*INSTRUCTIONS FOR THE TASK:*
Transcribe the full listing so that each line reads as it does in the original.
====== DATASET CONTENT ======
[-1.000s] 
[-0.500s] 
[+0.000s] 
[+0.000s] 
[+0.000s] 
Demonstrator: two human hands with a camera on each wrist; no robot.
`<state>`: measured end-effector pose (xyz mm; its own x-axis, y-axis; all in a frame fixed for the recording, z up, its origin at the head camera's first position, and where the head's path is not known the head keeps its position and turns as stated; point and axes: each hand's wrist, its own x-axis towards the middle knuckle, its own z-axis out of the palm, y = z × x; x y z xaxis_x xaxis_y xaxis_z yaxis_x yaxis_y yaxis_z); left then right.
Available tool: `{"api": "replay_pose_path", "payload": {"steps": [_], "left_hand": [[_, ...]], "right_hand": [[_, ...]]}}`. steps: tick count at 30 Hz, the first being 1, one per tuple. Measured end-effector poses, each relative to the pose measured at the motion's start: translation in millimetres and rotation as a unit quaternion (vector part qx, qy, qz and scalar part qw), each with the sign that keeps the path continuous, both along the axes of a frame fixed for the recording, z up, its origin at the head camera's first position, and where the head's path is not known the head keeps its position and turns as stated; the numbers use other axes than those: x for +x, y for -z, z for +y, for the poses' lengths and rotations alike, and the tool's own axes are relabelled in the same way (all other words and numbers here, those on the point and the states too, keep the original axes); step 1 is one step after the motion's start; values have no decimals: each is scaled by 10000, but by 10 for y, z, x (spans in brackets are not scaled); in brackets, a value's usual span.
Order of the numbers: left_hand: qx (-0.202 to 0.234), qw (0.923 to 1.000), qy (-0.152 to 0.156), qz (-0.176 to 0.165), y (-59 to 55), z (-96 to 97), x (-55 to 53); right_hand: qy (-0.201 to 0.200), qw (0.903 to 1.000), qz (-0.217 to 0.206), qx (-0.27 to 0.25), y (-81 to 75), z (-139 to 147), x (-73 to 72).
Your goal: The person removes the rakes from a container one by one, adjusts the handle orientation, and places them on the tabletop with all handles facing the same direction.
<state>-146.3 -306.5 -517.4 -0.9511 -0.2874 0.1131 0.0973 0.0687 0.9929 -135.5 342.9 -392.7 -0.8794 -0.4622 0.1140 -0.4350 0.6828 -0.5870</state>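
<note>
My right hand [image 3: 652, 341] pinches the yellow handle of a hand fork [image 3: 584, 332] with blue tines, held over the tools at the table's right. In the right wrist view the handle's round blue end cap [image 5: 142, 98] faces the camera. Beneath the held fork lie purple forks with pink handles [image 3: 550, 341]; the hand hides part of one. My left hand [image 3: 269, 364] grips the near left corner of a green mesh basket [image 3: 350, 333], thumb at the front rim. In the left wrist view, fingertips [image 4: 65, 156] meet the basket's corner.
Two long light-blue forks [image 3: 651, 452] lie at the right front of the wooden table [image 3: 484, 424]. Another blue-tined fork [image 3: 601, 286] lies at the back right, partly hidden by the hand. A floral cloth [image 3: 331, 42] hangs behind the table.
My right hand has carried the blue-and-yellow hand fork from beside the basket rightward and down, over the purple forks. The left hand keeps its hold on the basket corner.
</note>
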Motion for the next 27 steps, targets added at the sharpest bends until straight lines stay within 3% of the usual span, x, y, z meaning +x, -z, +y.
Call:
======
*SOLUTION TO THIS PROBLEM:*
[-1.000s] 
[-0.500s] 
[+0.000s] 
[+0.000s] 
[+0.000s] 
Demonstrator: two human hands with a camera on each wrist; no robot.
`<state>`: measured end-effector pose (xyz mm; its own x-axis, y-axis; all in a frame fixed for the recording, z up, its origin at the head camera's first position, and where the head's path is not known the head keeps its position and turns as stated; point and axes: each hand's wrist, its own x-axis towards the middle knuckle, its own z-axis out of the palm, y = z × x; x y z xaxis_x xaxis_y xaxis_z yaxis_x yaxis_y yaxis_z); left then right.
Available tool: `{"api": "replay_pose_path", "payload": {"steps": [_], "left_hand": [[_, ...]], "right_hand": [[_, ...]]}}`. steps: tick count at 30 Hz, the first being 1, one per tuple. Measured end-effector poses, each relative to the pose measured at the motion's start: translation in millimetres and rotation as a unit quaternion (vector part qx, qy, qz and scalar part qw), each with the sign that keeps the path continuous, both along the axes of a frame fixed for the recording, z up, its origin at the head camera's first position, and where the head's path is not known the head keeps its position and turns as stated; the numbers use other axes than those: x for +x, y for -z, z for +y, for the poses' lengths and rotations alike, and the tool's own axes are relabelled in the same way (all other words and numbers here, those on the point and the states too, keep the original axes); step 1 is one step after the motion's start; values have no decimals: each is scaled by 10000, but by 10 for y, z, x (spans in brackets are not scaled); in brackets, a value's usual span.
Order of the numbers: left_hand: qx (-0.202 to 0.234), qw (0.923 to 1.000), qy (-0.152 to 0.156), qz (-0.176 to 0.165), y (-59 to 55), z (-96 to 97), x (-55 to 53); right_hand: qy (-0.201 to 0.200), qw (0.903 to 1.000), qz (-0.217 to 0.206), qx (-0.27 to 0.25), y (-81 to 75), z (-139 to 147), x (-73 to 72).
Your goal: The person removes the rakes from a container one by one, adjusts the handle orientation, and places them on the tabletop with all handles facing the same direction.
<state>-146.3 -306.5 -517.4 -0.9511 -0.2874 0.1131 0.0973 0.0687 0.9929 -135.5 342.9 -392.7 -0.8794 -0.4622 0.1140 -0.4350 0.6828 -0.5870</state>
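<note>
My right hand [image 3: 652, 341] pinches the yellow handle of a hand fork [image 3: 584, 332] with blue tines, held over the tools at the table's right. In the right wrist view the handle's round blue end cap [image 5: 142, 98] faces the camera. Beneath the held fork lie purple forks with pink handles [image 3: 550, 341]; the hand hides part of one. My left hand [image 3: 269, 364] grips the near left corner of a green mesh basket [image 3: 350, 333], thumb at the front rim. In the left wrist view, fingertips [image 4: 65, 156] meet the basket's corner.
Two long light-blue forks [image 3: 651, 452] lie at the right front of the wooden table [image 3: 484, 424]. Another blue-tined fork [image 3: 601, 286] lies at the back right, partly hidden by the hand. A floral cloth [image 3: 331, 42] hangs behind the table.
My right hand has carried the blue-and-yellow hand fork from beside the basket rightward and down, over the purple forks. The left hand keeps its hold on the basket corner.
</note>
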Motion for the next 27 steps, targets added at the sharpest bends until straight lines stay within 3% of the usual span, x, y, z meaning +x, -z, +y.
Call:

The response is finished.